■ What you are asked to do: Read the lines below. Copy out any that hold the string "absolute".

***** Stored data

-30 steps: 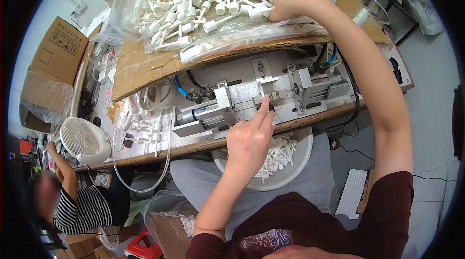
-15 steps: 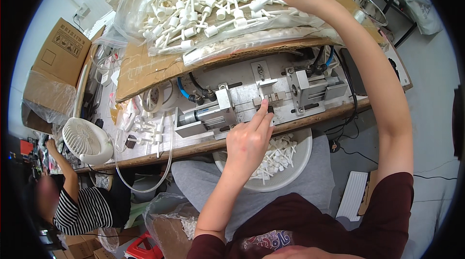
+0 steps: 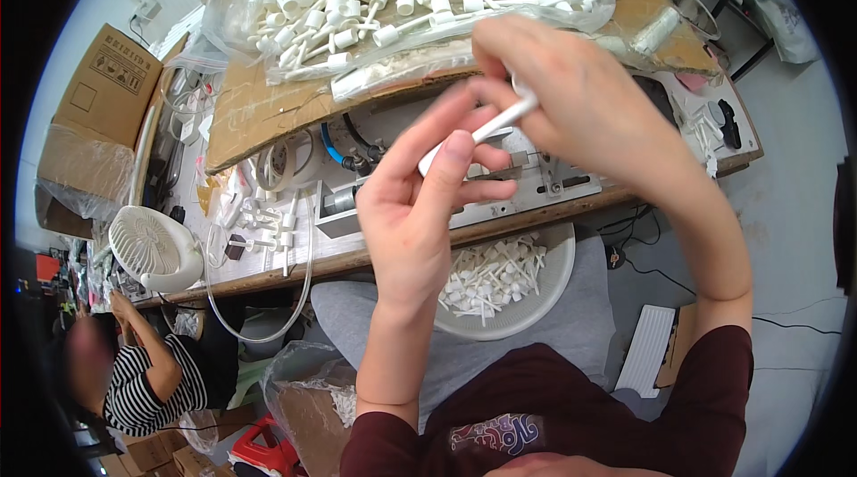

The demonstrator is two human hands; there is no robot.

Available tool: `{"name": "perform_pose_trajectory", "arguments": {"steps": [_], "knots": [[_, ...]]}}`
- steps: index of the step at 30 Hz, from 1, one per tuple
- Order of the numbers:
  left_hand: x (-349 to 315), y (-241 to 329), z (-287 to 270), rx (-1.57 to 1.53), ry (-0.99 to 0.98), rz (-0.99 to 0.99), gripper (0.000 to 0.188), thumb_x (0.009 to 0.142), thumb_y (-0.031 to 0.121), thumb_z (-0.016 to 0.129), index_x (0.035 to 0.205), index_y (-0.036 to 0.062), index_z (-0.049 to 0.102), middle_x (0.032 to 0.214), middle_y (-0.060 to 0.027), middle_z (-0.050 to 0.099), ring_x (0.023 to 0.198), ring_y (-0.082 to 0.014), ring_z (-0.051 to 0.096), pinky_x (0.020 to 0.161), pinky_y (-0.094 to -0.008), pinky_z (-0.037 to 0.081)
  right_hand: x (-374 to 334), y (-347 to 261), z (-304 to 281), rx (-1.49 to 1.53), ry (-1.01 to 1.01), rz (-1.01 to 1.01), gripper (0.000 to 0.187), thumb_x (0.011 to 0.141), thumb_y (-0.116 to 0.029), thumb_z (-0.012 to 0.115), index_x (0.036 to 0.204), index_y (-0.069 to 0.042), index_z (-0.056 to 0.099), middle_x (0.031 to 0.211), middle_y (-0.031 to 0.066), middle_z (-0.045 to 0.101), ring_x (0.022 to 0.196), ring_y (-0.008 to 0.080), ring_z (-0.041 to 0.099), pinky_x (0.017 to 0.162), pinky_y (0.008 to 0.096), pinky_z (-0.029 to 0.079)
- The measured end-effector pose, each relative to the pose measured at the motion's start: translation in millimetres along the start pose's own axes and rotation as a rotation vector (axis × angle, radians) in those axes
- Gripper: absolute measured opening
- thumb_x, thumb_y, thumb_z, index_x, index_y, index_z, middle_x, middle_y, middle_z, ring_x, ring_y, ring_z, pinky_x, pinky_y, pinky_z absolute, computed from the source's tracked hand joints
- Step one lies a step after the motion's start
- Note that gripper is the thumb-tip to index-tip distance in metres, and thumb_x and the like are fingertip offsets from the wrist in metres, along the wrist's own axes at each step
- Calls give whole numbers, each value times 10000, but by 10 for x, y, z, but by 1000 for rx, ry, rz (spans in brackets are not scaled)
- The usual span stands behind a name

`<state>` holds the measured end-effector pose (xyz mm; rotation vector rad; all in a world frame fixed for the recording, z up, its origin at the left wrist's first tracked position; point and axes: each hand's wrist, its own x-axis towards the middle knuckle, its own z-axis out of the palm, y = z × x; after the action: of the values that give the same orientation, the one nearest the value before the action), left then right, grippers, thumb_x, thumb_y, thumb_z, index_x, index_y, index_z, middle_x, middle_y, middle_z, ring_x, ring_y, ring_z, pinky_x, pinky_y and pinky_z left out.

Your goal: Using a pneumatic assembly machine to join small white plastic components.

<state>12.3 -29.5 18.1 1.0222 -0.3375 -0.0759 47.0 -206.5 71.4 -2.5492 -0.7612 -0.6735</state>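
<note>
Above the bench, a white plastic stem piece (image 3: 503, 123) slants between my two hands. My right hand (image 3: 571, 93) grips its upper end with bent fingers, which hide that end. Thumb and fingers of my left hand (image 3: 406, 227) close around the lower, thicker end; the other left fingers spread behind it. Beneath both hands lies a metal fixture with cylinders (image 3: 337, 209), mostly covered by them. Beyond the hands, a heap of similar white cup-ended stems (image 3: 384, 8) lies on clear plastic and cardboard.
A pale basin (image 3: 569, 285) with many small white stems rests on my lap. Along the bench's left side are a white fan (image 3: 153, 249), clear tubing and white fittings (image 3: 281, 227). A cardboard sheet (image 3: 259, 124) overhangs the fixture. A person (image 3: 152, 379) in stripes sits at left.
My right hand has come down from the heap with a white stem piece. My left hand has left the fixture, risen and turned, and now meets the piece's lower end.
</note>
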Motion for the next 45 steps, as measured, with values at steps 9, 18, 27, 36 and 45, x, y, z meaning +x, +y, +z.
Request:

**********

■ Task result:
- Gripper: absolute measured opening
- thumb_x, thumb_y, thumb_z, index_x, index_y, index_z, middle_x, middle_y, middle_z, ring_x, ring_y, ring_z, pinky_x, pinky_y, pinky_z absolute, computed from the source's tracked hand joints

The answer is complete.